If blood-drenched first-person shooters are gun porn, then NRA Gun Club is an after-school special. While its lineup of firearms runs to over 100 different pistols, shotguns, and rifles, it contents itself with presenting nothing more than the mundane realities of modern-day gun ownership.
The entirety of NRA Gun Club revolves around shooting target objects, whether they're traditional scoring sheets, clay pigeons, circular bits of metal, beer cans, bottles, or a dart board. The only course that'll get your pulse above an afternoon nap is the tactical simulation, with its positive and negative scoring markers; you don't even get the tension of shooting two-dimensional cardboard terrorists while sparing laminated grannies. Even the thought of the bloodshed that can result from improper use of guns has been sanitized out of the experience.
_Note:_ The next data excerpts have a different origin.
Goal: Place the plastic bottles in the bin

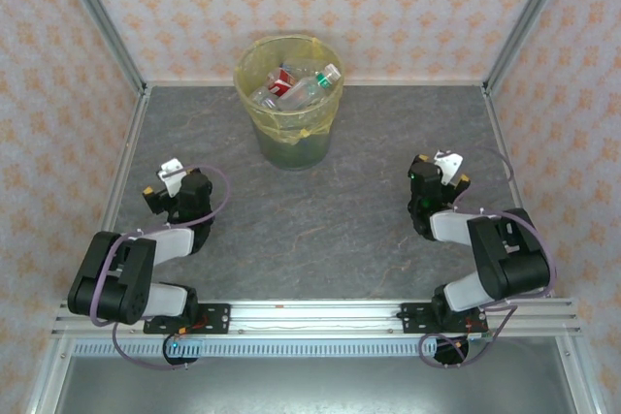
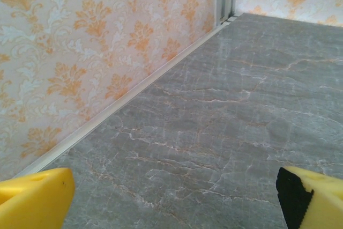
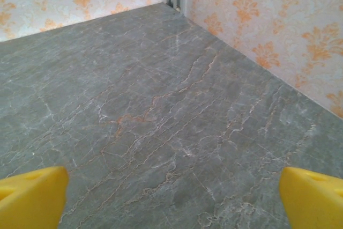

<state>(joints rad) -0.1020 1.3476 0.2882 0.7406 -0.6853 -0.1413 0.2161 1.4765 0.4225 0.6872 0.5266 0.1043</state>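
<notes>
The bin, a round tapered bucket with a yellow bag liner, stands at the far middle of the table. Several plastic bottles lie piled inside it, clear ones with red, white and green showing. My left gripper rests folded back at the near left, well away from the bin. In the left wrist view its yellow fingertips stand wide apart, and the left gripper is open over bare table. My right gripper sits at the near right; the right gripper is open, with nothing between its yellow fingertips.
The grey marbled tabletop is walled by orange-patterned panels on the left, on the right and at the back. A metal rail carrying both arm bases runs along the near edge.
</notes>
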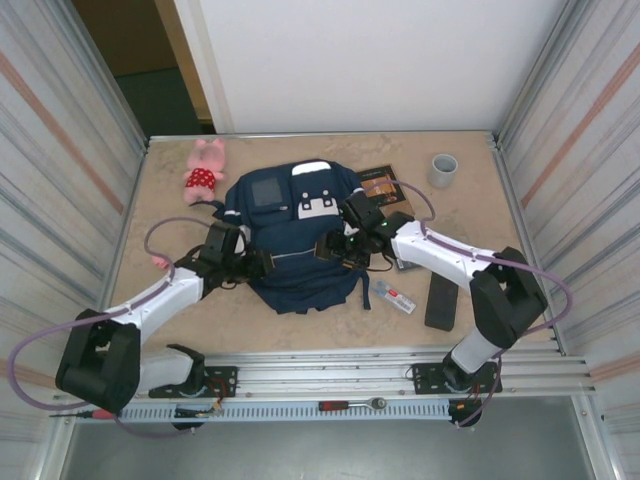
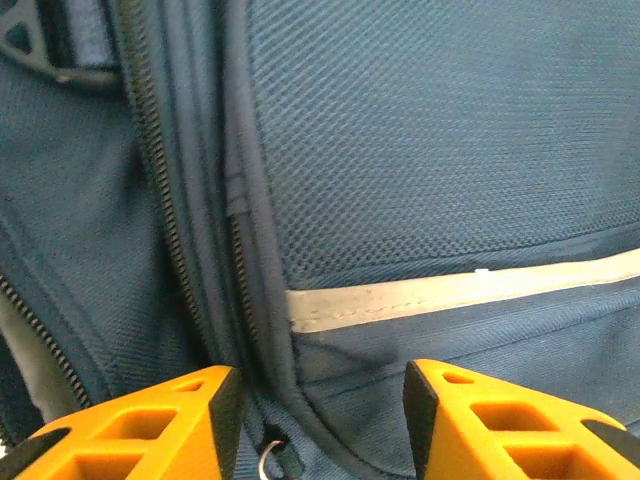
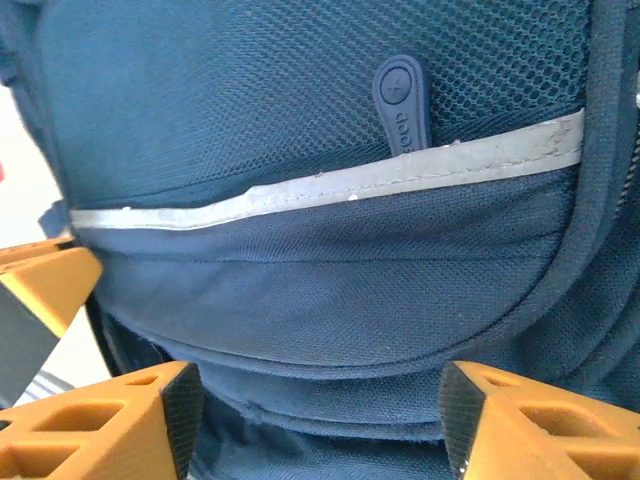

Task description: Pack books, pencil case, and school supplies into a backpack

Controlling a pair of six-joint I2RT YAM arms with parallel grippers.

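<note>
Jaws apart on left gripper (image 2: 322, 395) and right gripper (image 3: 320, 400), both close against navy backpack (image 1: 290, 280) lying flat at table (image 1: 470, 200) centre. Just right: red-labelled pack (image 1: 397, 297), then black pencil case (image 1: 441, 302); dark book (image 1: 378, 183) by far-right corner.

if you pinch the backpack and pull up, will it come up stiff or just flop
Probably floppy: the backpack lies slumped on the table and its fabric shows soft folds, so a pinch would likely raise only a fold. The mesh front looks textured, so probably not slippery. It looks flat, so likely light for its size.
</note>
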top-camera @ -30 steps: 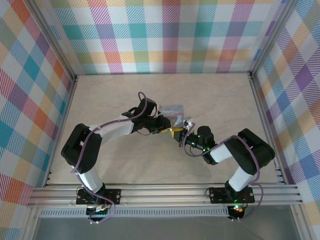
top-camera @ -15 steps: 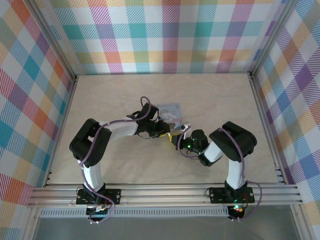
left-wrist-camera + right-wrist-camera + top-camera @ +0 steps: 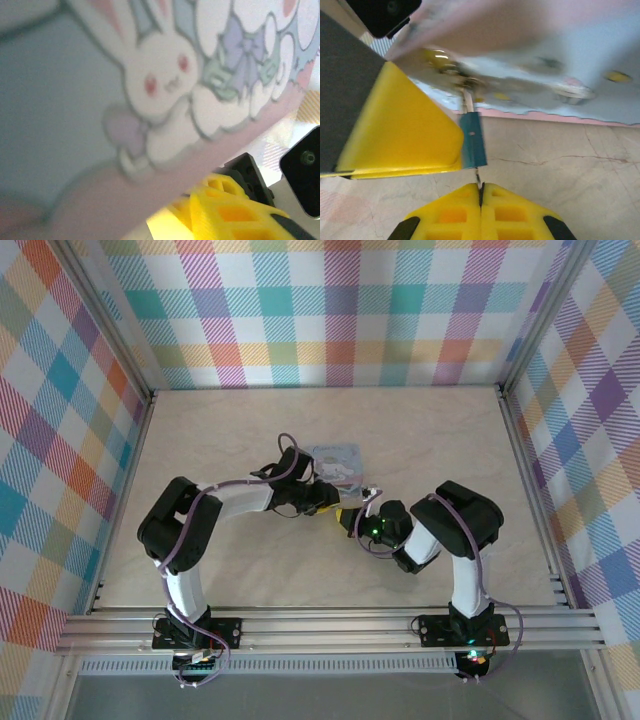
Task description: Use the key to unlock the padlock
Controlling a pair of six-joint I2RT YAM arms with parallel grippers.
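Plaid walls around a pale marbled surface (image 3: 220, 440). Near its middle, a pale blue cartoon-printed tin (image 3: 335, 460), with both arms meeting at its near edge. Left pincer (image 3: 336, 507) close against the tin; cannot tell whether clamped or released. Right pincer (image 3: 481, 192) clenched, tips pressed on the thin key (image 3: 478, 176). Under the tin's rim, the padlock (image 3: 472, 140), blue body down, thin loop up, just beside a yellow left finger (image 3: 395, 125). Key tip against the padlock's underside.

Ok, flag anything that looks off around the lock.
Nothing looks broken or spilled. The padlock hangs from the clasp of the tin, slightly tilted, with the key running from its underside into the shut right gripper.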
If you're hell-bent on introducing your children to firearms for some reason, as many families apparently are, one could understand how the emphasis on responsibility and knowledge in the game could be useful, though its hard to imagine this disc retaining anyone's interest for long. The darts and bowling mini-games are more fun than the certification mode's endless plinking and skeet shooting, but we're talking about a half hour's worth of entertainment at the most generous.
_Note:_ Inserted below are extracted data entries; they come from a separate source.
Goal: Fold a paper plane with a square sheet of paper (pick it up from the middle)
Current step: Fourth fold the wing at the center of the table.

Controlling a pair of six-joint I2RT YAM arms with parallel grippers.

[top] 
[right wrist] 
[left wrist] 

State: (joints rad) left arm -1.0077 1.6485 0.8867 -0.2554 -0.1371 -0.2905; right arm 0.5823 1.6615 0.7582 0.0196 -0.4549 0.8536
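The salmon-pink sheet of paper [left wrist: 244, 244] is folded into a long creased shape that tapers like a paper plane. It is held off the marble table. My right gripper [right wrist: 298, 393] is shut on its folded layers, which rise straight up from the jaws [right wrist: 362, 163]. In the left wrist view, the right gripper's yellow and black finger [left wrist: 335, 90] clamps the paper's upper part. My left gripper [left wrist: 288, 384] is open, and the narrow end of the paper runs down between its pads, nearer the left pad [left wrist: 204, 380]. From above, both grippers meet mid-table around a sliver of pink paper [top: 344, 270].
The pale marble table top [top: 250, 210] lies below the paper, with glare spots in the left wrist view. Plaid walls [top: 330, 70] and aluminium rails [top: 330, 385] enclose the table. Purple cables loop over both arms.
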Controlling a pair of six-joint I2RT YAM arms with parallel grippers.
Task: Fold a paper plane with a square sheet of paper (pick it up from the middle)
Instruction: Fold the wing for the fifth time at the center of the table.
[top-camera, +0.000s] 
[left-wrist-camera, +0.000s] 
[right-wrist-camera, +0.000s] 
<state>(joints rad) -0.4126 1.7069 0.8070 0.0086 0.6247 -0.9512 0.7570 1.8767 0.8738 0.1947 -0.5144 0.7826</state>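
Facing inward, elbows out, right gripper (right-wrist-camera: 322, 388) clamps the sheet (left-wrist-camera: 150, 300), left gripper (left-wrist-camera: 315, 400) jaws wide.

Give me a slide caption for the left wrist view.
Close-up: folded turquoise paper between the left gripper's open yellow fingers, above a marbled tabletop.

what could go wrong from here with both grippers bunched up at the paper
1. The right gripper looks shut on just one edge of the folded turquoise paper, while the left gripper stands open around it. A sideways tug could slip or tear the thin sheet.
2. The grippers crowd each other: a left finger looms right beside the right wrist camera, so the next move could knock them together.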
Worse, to call the graphics dated is being pathologically kind, and yet that doesn't prevent some areas from showing slow-down that hampers aiming. The gun sound effects might be realistic - each firearm sounds different, at least - but you'll often hear the sound of metal on metal that indicates a hit, and yet not get credit for it in the scoring. And since when can you put a 9mm bullet between touching beer cans?
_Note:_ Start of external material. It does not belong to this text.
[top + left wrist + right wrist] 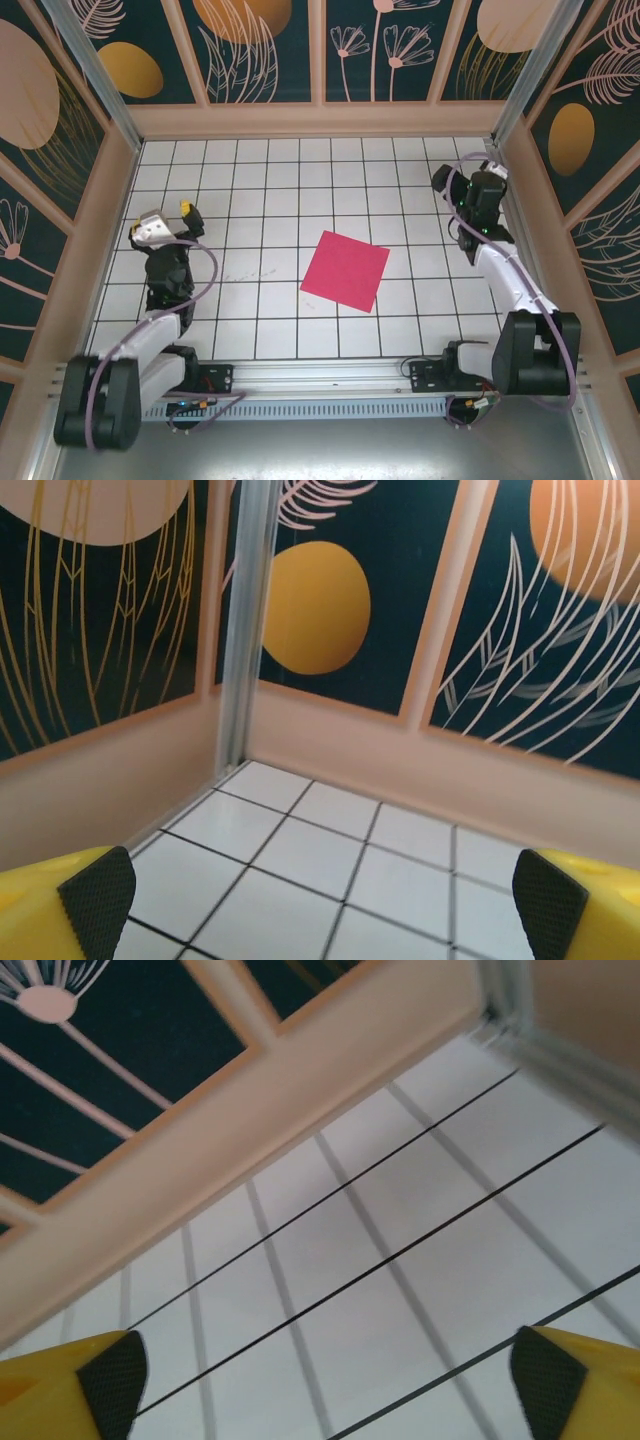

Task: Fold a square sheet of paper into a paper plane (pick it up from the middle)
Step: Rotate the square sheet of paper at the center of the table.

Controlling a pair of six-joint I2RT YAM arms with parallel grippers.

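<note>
The square sheet of paper (345, 270) is magenta-pink and lies flat and unfolded on the white grid table, turned slightly, near the middle. The paper plane is out of view. My left gripper (168, 218) hovers at the left side of the table, several tiles from the sheet. It is open, and in the left wrist view its yellow fingers (80, 905) stand wide apart over bare tiles (325, 900). My right gripper (468, 178) is at the far right, near the back corner. It is open too, with nothing between its fingers (560, 1385) but tiles (325, 1380).
Decorated walls with a pink-beige base board (320, 120) close the table on three sides. Metal posts stand in the back corners (95, 75) (520, 90). A metal rail (330, 405) with both arm bases runs along the near edge.
</note>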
The feeling you get from holding an actual weapon in your hand might grant some intoxicating sense of power, putting as it does the power to end a life in your hands. Of course, the same could be said of a hammer, and we have thus far been spared the introduction of carpentry simulations that fill their load screens with hard-hat tips to prevent the accidental braining of coworkers. NRA Gun Club may be useful for demystifying gun ownership for wannabe weekend warriors, but it sure as hell doesn't qualify as much of a game. Even with its sub-$20 price tag, NRA Gun Club is just too overwhelmingly dull to take seriously.